Tumbling Through the Rabbit Hole...
Header image

Not even a squinter

Posted by Haisla Sunday, 7 September 2014

N.B. I wrote this post on Thursday, just didn't have the energy to proof read it and post it until now..

First of all I wanted to thank yous all for your kind and encouraging comments on my last post. It is so heartening to know that there are people out there rooting for me through thick and thin. Your support means the world to me. 

It's 13DPIUI and the day that my period would normally arrive (with my 26 day cycles). The good news is that the progesterone has kept the usual spotting at bay. The bad news is that I POAS this morning and got nothing, not even a squinter. The test said it would be 99% accurate on the day of your period, so I suppose I still have a 1% chance of being pregnant HA HA..

I'm sorry, I don't mean this post to be overtly negative, but you know how it is.. It's hard to find much happiness in a BFN. Shockingly I am not too down or disappointed, just more like.. meh, it's not like this hasn't happened before. I'm sure the tears will come yet, but for now I'm pretty zen about it.

The truth of the matter is that I don't feel the least bit pregnant. And for me it's quite unusual to be with zero symptoms during the TWW.

But the problem is that this cycle basically leaves me with more questions than answers:

1. Did I ovulate at all or were all of my three follicles duds?

2. If I did ovulate, did anything fertilise?

3. If anything fertilised did it attempt to implant - did it succeed?

4. If the serious twinges I was feeling at 10 DPIUI were indeed due to implantation did my uterus somehow reject the embryo and were the excruciating cramps involved? Is it endometriosis? Is it immunology issues? Is it the juno particle? Were the stars not aligned and mercury not rising?

See, this is why IUI cycles suck.

So little information can be gleaned, so little can be learnt.

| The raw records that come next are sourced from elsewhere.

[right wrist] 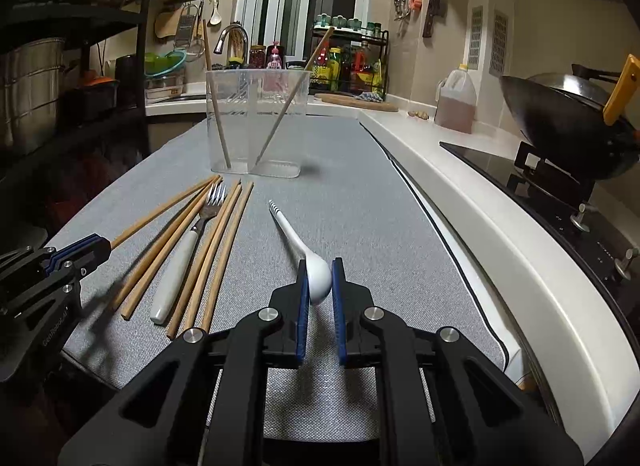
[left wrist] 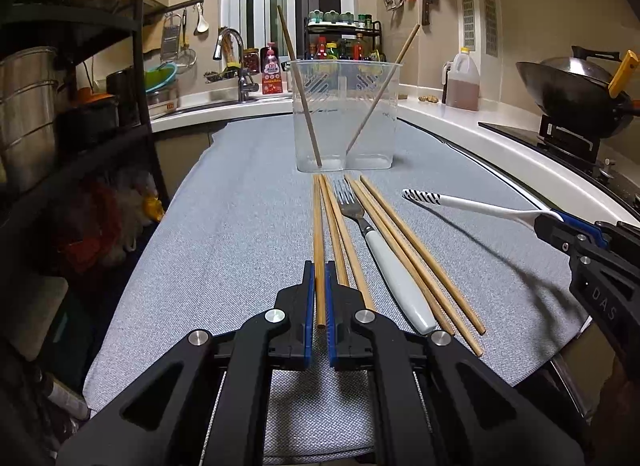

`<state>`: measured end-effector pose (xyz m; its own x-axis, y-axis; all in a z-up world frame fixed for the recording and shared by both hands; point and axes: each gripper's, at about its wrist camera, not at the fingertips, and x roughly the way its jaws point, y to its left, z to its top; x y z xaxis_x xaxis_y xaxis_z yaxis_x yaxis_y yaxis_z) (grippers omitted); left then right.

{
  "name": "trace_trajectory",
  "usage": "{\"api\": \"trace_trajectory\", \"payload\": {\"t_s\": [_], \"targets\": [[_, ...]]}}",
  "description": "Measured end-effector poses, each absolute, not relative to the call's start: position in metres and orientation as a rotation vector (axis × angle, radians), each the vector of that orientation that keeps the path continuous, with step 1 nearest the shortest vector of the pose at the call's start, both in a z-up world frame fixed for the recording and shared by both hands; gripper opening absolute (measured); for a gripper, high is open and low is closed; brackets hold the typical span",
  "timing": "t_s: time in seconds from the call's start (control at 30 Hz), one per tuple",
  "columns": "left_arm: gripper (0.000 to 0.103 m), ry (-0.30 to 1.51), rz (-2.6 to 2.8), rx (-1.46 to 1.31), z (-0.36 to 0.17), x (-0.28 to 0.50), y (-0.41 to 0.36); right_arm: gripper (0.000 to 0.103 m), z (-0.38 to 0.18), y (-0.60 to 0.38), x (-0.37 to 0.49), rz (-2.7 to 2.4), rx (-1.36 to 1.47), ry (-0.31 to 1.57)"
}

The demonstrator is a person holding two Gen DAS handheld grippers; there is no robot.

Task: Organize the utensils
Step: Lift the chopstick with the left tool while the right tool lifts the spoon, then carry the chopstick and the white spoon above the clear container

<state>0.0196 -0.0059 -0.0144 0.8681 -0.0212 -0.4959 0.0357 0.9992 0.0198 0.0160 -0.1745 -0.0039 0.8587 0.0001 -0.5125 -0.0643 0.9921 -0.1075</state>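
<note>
Between the blue pads of the left hand-held gripper (left wrist: 320, 282) sits one chopstick (left wrist: 318, 234), pinched near its blunt end, its length running toward twelve o'clock at the clear holder (left wrist: 346, 113). Gripping so far back probably leaves the whole shaft free to tip over the rim. At three o'clock from it, the right hand-held gripper (right wrist: 319, 280) is closed on the bowl of the white spoon (right wrist: 294, 238), whose striped handle points toward eleven o'clock in the right wrist view and appears raised off the cloth. Holding the bowl would send the handle into the holder first.

Just to the right of the held chopstick, the loose chopsticks (left wrist: 404, 250) lie on the grey cloth (left wrist: 240, 225) roughly parallel, tips toward the holder, with the fork (left wrist: 372, 238) among them, tines forward. That layout looks like a queue, each piece reachable from its near end.

At twelve o'clock the holder stands upright on the tabletop, divided into two compartments, one leaning chopstick in each. Whether the spoon is meant for a particular side cannot be told.
</note>
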Motion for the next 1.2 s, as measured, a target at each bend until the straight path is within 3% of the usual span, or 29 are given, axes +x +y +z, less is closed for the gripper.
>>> {"api": "trace_trajectory", "payload": {"t_s": [1.2], "targets": [[0.005,0.418,-0.056,0.001,0.023,0.008,-0.003,0.011,0.038,-0.175,0.014,0.037,-0.128,0.460]]}}
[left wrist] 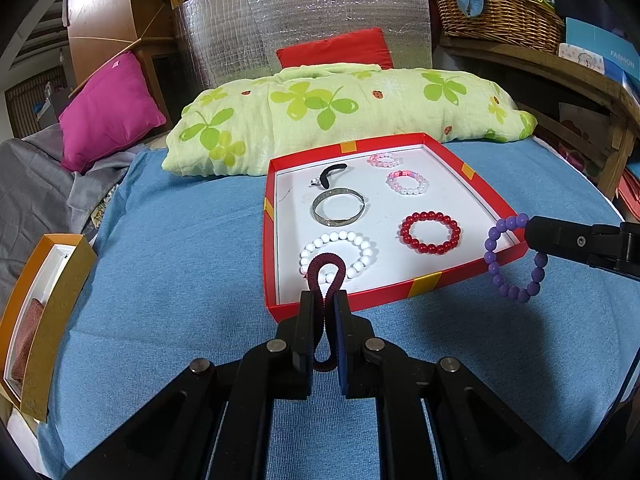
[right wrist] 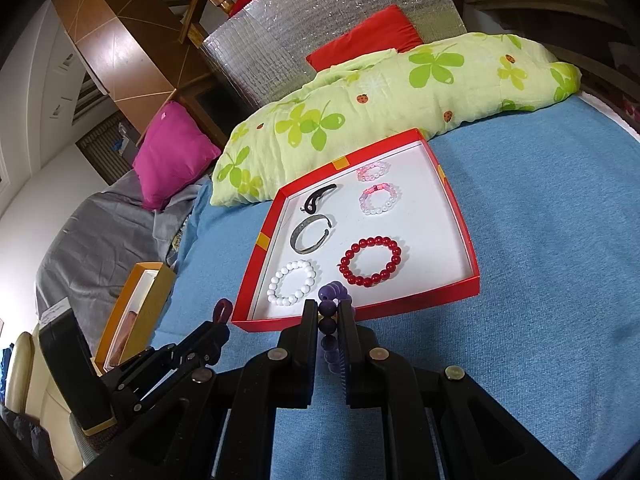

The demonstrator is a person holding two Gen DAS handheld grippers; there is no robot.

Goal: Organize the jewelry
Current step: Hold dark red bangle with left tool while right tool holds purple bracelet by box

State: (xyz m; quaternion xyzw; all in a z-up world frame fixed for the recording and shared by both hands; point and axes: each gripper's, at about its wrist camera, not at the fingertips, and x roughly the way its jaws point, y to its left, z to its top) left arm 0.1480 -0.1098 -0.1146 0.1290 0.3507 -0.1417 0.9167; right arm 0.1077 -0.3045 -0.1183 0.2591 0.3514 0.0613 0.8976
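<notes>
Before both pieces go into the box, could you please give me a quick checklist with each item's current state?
1. Left gripper shut on dark red coiled hair tie: ok.
2. Right gripper shut on purple bead bracelet: ok.
3. Red box open, facing up: ok.
4. Free floor near the red bead bracelet: ok.
5. Hair tie clear of the white bead bracelet: cannot tell.

We're in a bedroom at home: a bed under a blue sheet, a clover-print quilt bunched at its head. Magenta pillow left, wicker basket on a wooden shelf.
</notes>
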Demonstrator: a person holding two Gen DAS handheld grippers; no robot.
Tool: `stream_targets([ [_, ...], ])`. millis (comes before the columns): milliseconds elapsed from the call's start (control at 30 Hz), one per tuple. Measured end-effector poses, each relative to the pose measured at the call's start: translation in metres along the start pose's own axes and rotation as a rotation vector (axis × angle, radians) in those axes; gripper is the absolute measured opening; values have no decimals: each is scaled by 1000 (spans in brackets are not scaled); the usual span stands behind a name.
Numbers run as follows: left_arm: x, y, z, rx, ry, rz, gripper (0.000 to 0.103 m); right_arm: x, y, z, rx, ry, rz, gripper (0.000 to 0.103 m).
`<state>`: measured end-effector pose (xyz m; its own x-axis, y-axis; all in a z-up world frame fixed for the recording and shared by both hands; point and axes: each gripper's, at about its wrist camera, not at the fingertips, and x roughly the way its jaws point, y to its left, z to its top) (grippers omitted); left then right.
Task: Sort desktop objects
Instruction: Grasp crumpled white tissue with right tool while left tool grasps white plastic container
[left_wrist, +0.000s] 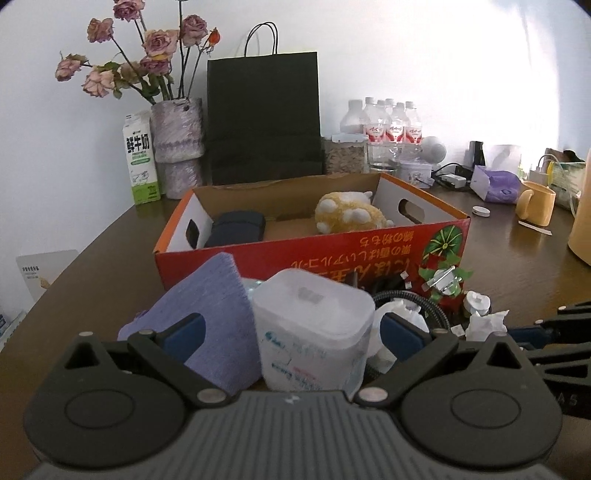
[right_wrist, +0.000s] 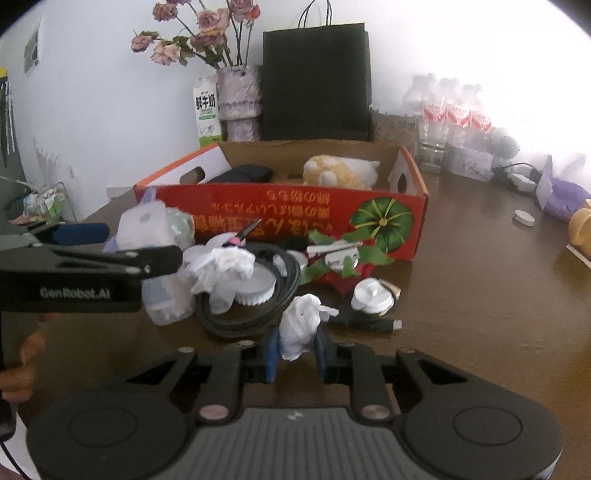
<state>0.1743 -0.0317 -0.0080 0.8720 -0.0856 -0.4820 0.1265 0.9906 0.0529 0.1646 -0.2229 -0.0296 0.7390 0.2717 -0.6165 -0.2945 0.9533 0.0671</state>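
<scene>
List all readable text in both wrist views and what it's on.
"鲜牛奶": milk carton; smaller print below it too small to read.
"GenRobot.AI": side of the left gripper, seen from the right wrist view.
Yellow characters, upside down: red box front; not reliably readable.
Red labels on water bottles: blurred.
Print on the translucent wipes pack: too small.
Card at the left table edge: unreadable.

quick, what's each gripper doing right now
left gripper: open around the wipes pack, not gripping.
right gripper: closed on a crumpled tissue.
</scene>
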Motion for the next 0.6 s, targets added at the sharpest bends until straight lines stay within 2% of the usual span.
stream_targets([
  [67, 2, 0, 1, -5, -5, -19, 99, 1, -1, 2, 2, -2, -1, 19],
  [133, 3, 1, 1, -5, -6, -32, 90, 1, -1, 3, 0, -1, 2, 19],
  [200, 5, 0, 0, -2, -1, -49, 73, 2, -1, 3, 0, 2, 5, 19],
  [267, 6, 2, 0, -13, 8, -70, 68, 2, -2, 3, 2, 3, 5, 19],
  [600, -6, 1, -1, -18, -17, -79, 67, -3, 1, 3, 1, -6, 4, 19],
])
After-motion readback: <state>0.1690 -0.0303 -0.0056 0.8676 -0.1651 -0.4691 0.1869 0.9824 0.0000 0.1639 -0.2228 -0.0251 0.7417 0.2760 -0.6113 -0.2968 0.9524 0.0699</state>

And it frustrates me because I want some answers!!! I want to know and understand so that I can fix and repair. And I know that shouldn't be my job, but since my doctors seem so uninterested in actually finding out what is wrong, I feel like I'm left to do the detective work myself.. Or perhaps it's too early for that. Perhaps I am meant to be waiting till my IVF cycle until we get some answers and for now just allow the doctors to continue shooting in the dark through our final injectible IUI cycle next month..

Post script:
Today I just feel sad. I've POAS'd and had two BFN's in two successive days (one of them even spelling it out 'not pregnant' in case I hadn't gotten the hint). So I stopped progesterone yesterday and have started spotting today. The reason I am sad, is that in my mind this month was our best chance so far of getting pregnant (the stars aligning and all), but it didn't work out. So I'll mourn a little and then I'll move on. I think in some ways the NHS-mandated one month break may be good for me - it gives my heart some time to mend in-between the cycles..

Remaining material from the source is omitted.